COLLECTED MATERIAL
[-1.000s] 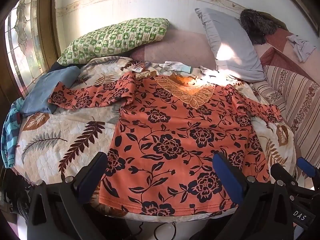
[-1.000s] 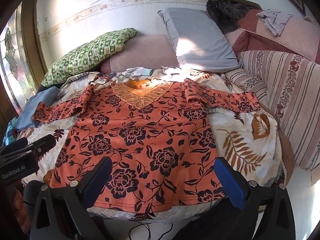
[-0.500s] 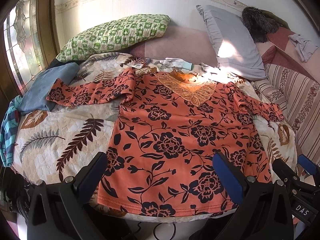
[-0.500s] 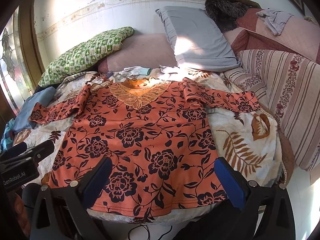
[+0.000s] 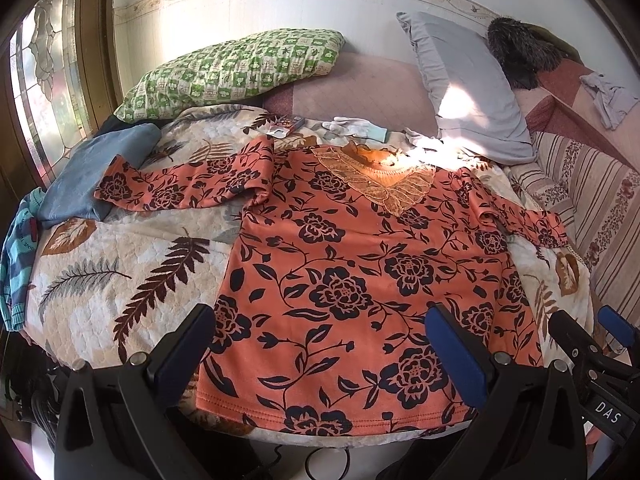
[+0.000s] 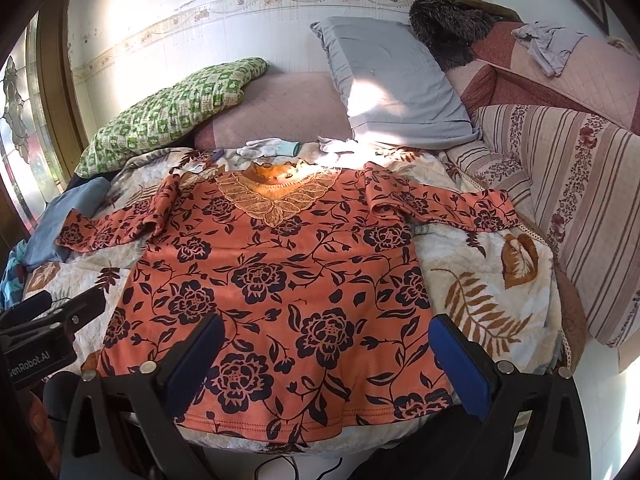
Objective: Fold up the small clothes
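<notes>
An orange long-sleeved top with black flowers point(image 5: 352, 280) lies flat on the bed, face up, both sleeves spread out, hem toward me; it also shows in the right wrist view point(image 6: 276, 276). Its lace collar point(image 5: 384, 184) points to the pillows. My left gripper point(image 5: 320, 344) is open and empty, hovering over the hem. My right gripper point(image 6: 326, 354) is open and empty, also above the hem. The right gripper shows at the right edge of the left wrist view point(image 5: 592, 344); the left gripper shows at the left edge of the right wrist view point(image 6: 52, 320).
A leaf-print quilt point(image 5: 120, 272) covers the bed. A green pillow point(image 5: 236, 68) and a grey pillow point(image 5: 468, 88) lean at the back. Folded blue clothes point(image 5: 92, 172) lie at the left. White gloves point(image 5: 356, 126) lie behind the collar. A striped sofa cushion point(image 6: 568, 184) stands at the right.
Both grippers have tilted and moved slightly toward the top, so it sits a little lower and nearer in view. The top has not moved. Both grippers stay open.
</notes>
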A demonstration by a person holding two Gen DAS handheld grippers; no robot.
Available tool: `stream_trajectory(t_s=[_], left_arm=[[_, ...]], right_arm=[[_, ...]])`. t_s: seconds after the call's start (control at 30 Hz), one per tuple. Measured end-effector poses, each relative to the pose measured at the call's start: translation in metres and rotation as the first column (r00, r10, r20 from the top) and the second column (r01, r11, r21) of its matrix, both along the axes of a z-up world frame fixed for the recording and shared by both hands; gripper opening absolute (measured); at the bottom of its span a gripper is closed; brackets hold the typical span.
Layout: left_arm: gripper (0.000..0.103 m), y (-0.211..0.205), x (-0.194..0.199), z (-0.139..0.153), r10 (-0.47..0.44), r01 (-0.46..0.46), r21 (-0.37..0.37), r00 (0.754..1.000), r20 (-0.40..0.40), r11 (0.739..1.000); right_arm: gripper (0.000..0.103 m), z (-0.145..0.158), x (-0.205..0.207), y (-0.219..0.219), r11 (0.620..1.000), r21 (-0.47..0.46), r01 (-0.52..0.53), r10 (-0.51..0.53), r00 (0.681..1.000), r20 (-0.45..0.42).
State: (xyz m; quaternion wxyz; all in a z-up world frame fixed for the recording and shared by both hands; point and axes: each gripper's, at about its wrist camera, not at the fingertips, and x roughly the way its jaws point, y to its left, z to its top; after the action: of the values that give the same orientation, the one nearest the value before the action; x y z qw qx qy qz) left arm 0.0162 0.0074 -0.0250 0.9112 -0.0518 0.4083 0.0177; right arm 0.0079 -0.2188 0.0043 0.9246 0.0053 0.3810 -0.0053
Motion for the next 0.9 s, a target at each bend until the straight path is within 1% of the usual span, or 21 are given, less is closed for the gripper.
stream_trajectory(t_s=[0.9], left_arm=[[0.103,0.0075,-0.0035,0.0035,0.009,-0.009,-0.012,1.000,-0.001,1.000]], right_arm=[[0.103,0.0049,0.0058,0.0047,1.000,-0.010,-0.006,0.006,1.000,0.005]])
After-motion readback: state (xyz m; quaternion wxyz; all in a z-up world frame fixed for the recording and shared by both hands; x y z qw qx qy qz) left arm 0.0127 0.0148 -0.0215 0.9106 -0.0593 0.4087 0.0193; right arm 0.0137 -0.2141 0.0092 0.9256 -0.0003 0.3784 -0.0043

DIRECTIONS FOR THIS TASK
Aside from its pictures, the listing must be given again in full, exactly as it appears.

ANSWER BELOW
[-1.000s] 
[-1.000s] 
[-0.500s] 
[-0.500s] 
[+0.000s] 
[+0.000s] 
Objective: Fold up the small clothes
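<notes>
An orange long-sleeved top with black flowers point(image 5: 352, 280) lies flat on the bed, face up, both sleeves spread out, hem toward me; it also shows in the right wrist view point(image 6: 276, 276). Its lace collar point(image 5: 384, 184) points to the pillows. My left gripper point(image 5: 320, 344) is open and empty, hovering over the hem. My right gripper point(image 6: 326, 354) is open and empty, also above the hem. The right gripper shows at the right edge of the left wrist view point(image 5: 592, 344); the left gripper shows at the left edge of the right wrist view point(image 6: 52, 320).
A leaf-print quilt point(image 5: 120, 272) covers the bed. A green pillow point(image 5: 236, 68) and a grey pillow point(image 5: 468, 88) lean at the back. Folded blue clothes point(image 5: 92, 172) lie at the left. White gloves point(image 5: 356, 126) lie behind the collar. A striped sofa cushion point(image 6: 568, 184) stands at the right.
Both grippers have tilted and moved slightly toward the top, so it sits a little lower and nearer in view. The top has not moved. Both grippers stay open.
</notes>
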A demonstration by a person holding two Gen DAS handheld grippers; no robot.
Available tool: `stream_trajectory(t_s=[_], left_arm=[[_, ...]], right_arm=[[_, ...]])`. t_s: seconds after the call's start (control at 30 Hz), one per tuple. Measured end-effector poses, each relative to the pose measured at the call's start: translation in metres and rotation as the first column (r00, r10, r20 from the top) and the second column (r01, r11, r21) of its matrix, both along the axes of a z-up world frame fixed for the recording and shared by both hands; gripper opening absolute (measured); at the bottom of its span a gripper is closed; brackets hold the typical span.
Layout: left_arm: gripper (0.000..0.103 m), y (-0.211..0.205), x (-0.194..0.199), z (-0.139..0.153), r10 (-0.47..0.44), r01 (-0.46..0.46), r21 (-0.37..0.37), r00 (0.754..1.000), r20 (-0.40..0.40), r11 (0.739..1.000); right_arm: gripper (0.000..0.103 m), z (-0.145..0.158), x (-0.205..0.207), y (-0.219..0.219), r11 (0.620..1.000), r21 (-0.47..0.46), r01 (-0.52..0.53), r10 (-0.51..0.53), r00 (0.681..1.000), r20 (-0.45..0.42).
State: (xyz m; quaternion wxyz; all in a z-up world frame fixed for the recording and shared by both hands; point and axes: each gripper's, at about its wrist camera, not at the fingertips, and x roughly the way its jaws point, y to its left, z to its top; after the action: of the values that give the same orientation, the one nearest the value before the action; x y z qw qx qy qz) left arm 0.0162 0.0074 -0.0250 0.9112 -0.0518 0.4083 0.0177; right arm 0.0079 -0.2188 0.0043 0.9246 0.0053 0.3810 -0.0053
Motion for the next 0.9 s, a target at each bend until the straight path is within 1% of the usual span, or 21 are given, less is closed for the gripper.
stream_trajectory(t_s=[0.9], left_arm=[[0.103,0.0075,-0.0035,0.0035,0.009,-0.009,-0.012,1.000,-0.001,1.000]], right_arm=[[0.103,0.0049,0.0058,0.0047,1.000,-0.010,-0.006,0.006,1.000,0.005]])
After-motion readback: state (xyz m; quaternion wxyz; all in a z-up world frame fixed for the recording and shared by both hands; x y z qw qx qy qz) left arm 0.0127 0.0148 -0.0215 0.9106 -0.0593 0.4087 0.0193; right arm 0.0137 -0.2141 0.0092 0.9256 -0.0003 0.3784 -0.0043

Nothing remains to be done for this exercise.